Journal of Clinical Oncology ◽

10.1200/jco.2006.24.18_suppl.13509 ◽

2006 ◽

Vol 24 (18_suppl) ◽

pp. 13509-13509

Author(s):

A. Muñoz ◽

R. Barceló ◽

A. Gil-Negrete ◽

S. Carrera ◽

G. López-Argumedo ◽

...

Keyword(s):

Overall Survival ◽

Multivariate Analysis ◽

Prognostic Factors ◽

Survival Probability ◽

Cox Regression ◽

Lung Metastases ◽

Univariate Analysis ◽

Stage Iv ◽

Early Death ◽

Rank Test

13509 Background: AC is indicated for stage III and high risk stage II colon cancer, as well as for stages II-III rectal cancers combined with RT. Moreover, chemotherapy improves survival in metastatic disease. There are no randomised trials evaluating the role of systemic AC after resection of metastases from CRC. Methods: We retrospectively reviewed patients with completely (R0) removed HM and/or PM from CRC, analysing prognostic factors for overall survival, including AC. Kaplan-Meier method with log rank test was used to assess and compare survival curves. Cox regression model was applied for multivariate analysis. Results: From Jan 1993 to Jun 2004, 146 patients were identified: 98 (67%) with HM, 39 with PM (27%) and 9 (6%) with both HM and PM. Gender (M/F): 102/44. Median age: 65.5 y-o (39.3–82.6). Primary CRC: rectum 62 (42.5%), pN+ 87 (60%), stage IV at diagnosis 57 (39%). Number of metastatic nodules resected: mean 2.25 (1–10).
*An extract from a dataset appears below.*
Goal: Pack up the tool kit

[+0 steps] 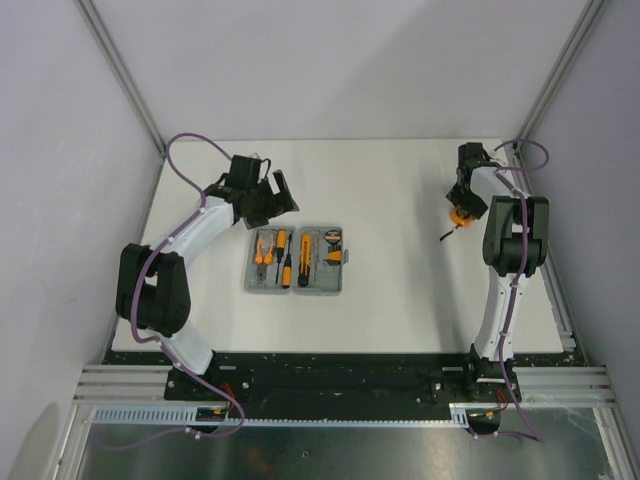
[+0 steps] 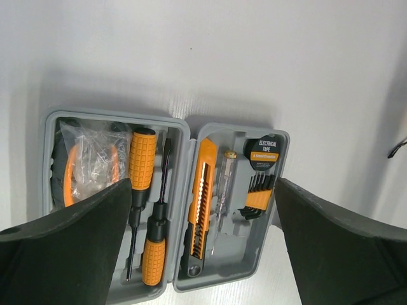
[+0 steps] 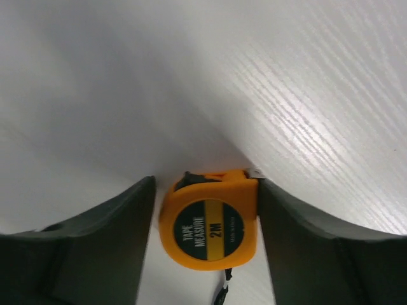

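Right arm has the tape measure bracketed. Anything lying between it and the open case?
Nothing visible: only bare table separates the tape measure from the case. The left gripper, open, hovers by the case's far left corner.

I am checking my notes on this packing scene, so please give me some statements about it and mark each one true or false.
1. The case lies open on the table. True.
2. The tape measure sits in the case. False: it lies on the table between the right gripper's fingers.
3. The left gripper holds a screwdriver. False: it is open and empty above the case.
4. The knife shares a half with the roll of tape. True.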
Size of the largest metastasis: mean 4 cm (0.5–18). Mean serum CEA value before surgery 20.6 (0–332): normal 73 (50%), increased 45 (31%), missing data 28 (19%). Ninety seven patients (66.5%) received postoperative AC (5FU/LV: 81, CPT11: 15, FOLFOX 1), 10 patients were not treated because of postoperative death (1) or early progression (9), and 39 due to several causes: not referred, medical contraindication or patient refusal. Median overall survival was 46.4 m, with a 3, 5 and 7-year survival probability of 59%, 35% and 22%. At univariate analysis, number (2 vs >2) of metastases resected (60.1 vs 38.3m, p=0.0004) and AC (54.3 vs 31.2m, p=0.0001) were significant prognostic factors. Increased CEA (p=0.088), involved nodes in the primary (p=0.0618) and PM+HM (p=0.0538) showed a trend towards worse survival. In multivariate analysis (excluding patients with early death/progression) AC was associated with longer survival probability (HR 2.049, 95%CI 1.149–3.656, p=0.015). Conclusions: In our retrospective series AC seems to improve survival after resection of liver and/or lung metastases from CRC. The best use of chemotherapy (adjuvant, neoadjuvant or both) in patients with resectable metastatic CRC should be evaluated in a randomised fashion. No significant financial relationships to disclose.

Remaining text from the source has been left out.